Top of ENTRIES SHOWN

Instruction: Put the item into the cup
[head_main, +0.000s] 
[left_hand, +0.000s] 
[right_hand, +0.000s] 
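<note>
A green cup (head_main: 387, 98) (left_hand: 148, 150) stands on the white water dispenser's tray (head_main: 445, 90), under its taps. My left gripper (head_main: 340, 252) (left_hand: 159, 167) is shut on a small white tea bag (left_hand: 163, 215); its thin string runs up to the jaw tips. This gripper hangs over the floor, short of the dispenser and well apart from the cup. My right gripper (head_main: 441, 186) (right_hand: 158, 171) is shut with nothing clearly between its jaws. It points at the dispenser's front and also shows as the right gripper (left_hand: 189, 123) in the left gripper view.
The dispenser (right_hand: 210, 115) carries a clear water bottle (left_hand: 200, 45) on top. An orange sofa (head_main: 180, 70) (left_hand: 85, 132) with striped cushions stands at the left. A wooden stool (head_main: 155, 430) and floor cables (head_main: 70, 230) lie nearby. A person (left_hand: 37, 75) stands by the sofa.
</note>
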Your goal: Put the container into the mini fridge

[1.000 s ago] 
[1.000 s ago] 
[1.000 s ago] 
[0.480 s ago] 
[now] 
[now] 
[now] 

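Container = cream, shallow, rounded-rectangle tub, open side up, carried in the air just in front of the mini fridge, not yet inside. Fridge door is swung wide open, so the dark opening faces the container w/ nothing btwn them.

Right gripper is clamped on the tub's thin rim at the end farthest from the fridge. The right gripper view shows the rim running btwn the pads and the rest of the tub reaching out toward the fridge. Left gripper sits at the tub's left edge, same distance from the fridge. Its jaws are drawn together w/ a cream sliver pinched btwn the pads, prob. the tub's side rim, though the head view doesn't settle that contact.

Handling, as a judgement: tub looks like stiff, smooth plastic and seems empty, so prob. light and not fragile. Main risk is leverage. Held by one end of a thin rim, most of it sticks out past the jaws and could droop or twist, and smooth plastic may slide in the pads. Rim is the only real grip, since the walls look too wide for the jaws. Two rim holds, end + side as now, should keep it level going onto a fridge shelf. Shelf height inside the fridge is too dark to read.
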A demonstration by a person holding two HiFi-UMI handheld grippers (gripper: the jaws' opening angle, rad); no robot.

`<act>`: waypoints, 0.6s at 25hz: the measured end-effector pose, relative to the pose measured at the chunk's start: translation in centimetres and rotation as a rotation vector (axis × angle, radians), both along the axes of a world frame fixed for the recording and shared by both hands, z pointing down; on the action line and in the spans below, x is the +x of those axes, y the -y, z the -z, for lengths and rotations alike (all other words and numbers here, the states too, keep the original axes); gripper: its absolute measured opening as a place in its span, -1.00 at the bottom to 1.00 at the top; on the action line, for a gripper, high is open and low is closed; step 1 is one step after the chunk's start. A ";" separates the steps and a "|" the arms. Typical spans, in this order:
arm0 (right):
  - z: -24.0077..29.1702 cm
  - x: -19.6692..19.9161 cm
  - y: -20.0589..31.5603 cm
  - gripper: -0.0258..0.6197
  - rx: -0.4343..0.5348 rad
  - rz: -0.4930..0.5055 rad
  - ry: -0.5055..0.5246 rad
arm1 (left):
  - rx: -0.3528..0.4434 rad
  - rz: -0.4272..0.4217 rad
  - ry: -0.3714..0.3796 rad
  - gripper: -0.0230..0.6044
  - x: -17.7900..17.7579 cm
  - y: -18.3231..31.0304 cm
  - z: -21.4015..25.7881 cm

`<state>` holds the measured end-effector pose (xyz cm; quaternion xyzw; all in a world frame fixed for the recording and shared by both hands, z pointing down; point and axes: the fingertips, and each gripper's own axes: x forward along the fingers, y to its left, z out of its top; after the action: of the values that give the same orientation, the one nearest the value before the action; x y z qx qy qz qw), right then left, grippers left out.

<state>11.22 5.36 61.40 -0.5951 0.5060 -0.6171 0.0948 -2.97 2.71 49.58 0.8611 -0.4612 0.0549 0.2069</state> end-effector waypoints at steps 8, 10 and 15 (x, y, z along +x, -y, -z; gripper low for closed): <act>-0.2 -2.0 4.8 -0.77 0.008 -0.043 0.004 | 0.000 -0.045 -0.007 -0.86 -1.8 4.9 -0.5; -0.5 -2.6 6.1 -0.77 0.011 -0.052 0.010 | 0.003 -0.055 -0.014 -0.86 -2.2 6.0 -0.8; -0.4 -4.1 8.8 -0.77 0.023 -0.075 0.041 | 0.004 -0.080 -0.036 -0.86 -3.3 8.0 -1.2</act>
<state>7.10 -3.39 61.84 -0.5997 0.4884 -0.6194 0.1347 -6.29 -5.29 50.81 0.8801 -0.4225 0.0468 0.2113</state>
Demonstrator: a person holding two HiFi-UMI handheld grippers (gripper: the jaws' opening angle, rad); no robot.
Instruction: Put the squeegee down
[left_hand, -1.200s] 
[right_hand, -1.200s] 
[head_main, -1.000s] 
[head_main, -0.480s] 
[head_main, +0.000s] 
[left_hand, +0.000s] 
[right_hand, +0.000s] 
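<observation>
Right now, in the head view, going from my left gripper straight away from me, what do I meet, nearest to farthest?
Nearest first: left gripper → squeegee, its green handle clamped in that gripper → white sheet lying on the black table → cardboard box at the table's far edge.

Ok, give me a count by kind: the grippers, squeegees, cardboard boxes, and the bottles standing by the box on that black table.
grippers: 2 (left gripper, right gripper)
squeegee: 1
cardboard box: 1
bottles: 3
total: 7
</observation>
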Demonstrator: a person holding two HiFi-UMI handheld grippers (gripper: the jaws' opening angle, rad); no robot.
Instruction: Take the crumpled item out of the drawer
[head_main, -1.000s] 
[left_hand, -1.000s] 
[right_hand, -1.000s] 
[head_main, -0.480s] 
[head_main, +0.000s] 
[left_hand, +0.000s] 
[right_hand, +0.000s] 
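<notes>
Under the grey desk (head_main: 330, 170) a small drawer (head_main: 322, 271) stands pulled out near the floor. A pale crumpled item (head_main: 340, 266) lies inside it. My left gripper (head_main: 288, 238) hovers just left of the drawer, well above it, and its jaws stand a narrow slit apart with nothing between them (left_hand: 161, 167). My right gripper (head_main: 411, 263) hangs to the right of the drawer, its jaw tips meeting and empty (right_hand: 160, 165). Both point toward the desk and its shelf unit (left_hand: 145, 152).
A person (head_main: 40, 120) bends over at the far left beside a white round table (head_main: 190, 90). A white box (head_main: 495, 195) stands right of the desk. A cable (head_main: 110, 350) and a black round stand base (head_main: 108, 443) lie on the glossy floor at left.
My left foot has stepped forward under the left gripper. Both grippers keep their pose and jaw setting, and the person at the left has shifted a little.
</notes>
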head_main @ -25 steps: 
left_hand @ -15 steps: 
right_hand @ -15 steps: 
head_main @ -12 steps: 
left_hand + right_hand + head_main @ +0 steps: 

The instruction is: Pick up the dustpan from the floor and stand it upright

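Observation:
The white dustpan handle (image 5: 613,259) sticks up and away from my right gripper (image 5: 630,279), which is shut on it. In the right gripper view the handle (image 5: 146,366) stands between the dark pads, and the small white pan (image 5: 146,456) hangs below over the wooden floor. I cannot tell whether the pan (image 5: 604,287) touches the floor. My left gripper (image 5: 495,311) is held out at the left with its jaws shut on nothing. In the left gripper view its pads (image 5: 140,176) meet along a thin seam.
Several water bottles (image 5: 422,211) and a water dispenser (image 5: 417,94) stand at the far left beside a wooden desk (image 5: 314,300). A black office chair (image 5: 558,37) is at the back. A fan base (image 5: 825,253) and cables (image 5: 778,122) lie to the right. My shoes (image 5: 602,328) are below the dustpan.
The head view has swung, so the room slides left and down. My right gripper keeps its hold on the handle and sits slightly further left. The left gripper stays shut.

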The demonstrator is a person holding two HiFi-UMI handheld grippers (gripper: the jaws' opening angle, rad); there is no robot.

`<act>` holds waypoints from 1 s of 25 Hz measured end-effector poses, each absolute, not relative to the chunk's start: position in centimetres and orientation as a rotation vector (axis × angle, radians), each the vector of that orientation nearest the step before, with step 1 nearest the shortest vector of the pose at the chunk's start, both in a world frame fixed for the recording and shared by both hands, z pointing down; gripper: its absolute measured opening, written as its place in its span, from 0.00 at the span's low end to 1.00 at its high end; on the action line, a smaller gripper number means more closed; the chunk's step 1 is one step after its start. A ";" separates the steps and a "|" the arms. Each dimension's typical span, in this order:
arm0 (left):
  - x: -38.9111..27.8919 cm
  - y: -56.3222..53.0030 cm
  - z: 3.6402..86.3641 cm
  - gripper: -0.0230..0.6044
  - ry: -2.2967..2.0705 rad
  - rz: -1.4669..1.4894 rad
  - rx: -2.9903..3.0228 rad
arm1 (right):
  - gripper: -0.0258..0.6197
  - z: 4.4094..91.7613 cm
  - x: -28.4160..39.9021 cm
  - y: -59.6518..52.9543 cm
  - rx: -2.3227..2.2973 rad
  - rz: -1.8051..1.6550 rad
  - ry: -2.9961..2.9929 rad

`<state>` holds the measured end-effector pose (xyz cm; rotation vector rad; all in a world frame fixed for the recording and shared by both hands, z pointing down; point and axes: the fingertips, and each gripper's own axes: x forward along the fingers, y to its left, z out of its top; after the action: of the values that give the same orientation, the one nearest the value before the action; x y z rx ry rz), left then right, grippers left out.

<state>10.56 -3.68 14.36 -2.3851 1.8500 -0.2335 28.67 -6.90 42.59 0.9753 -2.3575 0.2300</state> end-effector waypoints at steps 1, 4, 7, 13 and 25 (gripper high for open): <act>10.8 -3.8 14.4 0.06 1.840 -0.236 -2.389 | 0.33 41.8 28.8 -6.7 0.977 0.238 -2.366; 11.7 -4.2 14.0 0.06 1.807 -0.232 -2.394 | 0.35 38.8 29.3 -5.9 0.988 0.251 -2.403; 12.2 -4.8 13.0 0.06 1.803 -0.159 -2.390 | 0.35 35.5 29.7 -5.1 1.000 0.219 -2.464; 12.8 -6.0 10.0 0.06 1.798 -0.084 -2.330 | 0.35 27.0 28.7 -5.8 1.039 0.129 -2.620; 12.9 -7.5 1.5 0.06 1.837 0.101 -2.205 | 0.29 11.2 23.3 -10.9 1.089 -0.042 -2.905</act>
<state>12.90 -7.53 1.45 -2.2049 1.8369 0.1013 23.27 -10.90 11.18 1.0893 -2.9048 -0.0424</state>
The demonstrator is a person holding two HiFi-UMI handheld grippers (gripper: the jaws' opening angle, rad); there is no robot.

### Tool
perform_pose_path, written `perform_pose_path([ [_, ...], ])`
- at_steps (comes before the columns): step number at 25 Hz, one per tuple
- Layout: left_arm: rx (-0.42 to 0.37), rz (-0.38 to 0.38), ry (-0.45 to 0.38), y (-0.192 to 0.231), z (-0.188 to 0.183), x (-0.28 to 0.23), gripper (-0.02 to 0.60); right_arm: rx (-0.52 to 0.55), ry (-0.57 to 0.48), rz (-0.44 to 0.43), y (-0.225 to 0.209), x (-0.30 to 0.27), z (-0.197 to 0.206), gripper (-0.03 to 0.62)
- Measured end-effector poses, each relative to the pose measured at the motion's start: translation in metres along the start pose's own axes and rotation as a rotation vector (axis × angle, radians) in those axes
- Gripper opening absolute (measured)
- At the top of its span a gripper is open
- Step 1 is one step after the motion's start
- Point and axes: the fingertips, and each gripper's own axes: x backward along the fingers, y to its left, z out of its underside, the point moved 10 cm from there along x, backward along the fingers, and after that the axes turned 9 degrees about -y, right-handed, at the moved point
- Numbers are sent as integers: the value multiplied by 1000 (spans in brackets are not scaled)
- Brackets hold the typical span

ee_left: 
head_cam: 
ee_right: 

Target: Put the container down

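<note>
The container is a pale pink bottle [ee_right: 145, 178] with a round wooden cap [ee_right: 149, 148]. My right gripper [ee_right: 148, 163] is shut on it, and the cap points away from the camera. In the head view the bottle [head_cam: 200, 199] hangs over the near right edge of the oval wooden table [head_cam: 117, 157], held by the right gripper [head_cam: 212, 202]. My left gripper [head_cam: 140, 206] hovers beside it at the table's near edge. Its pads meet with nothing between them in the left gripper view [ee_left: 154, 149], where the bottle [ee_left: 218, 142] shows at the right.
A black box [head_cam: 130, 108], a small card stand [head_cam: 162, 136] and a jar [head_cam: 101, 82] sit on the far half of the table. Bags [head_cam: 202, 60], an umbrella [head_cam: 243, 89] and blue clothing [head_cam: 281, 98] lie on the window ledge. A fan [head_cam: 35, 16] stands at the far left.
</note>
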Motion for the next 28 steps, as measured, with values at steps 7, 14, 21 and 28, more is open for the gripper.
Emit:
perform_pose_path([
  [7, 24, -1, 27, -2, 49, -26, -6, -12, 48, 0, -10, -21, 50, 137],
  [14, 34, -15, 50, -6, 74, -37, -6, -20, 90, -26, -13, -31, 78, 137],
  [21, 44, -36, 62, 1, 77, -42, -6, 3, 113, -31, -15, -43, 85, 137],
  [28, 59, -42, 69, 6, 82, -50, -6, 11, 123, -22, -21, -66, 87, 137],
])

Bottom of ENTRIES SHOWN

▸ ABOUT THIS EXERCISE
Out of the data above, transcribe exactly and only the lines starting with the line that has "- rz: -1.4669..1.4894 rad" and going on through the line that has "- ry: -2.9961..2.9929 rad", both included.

▸ TASK SOLUTION
  - rz: -1.4669..1.4894 rad
  - rx: -2.9903..3.0228 rad
arm1 (right):
  - gripper: -0.0258..0.6197
  - z: 4.4094..91.7613 cm
  - x: -28.4160..39.9021 cm
  - y: -59.6518..52.9543 cm
  - rx: -2.3227..2.2973 rad
  - rz: -1.8051..1.6550 rad
  - ry: -2.9961..2.9929 rad

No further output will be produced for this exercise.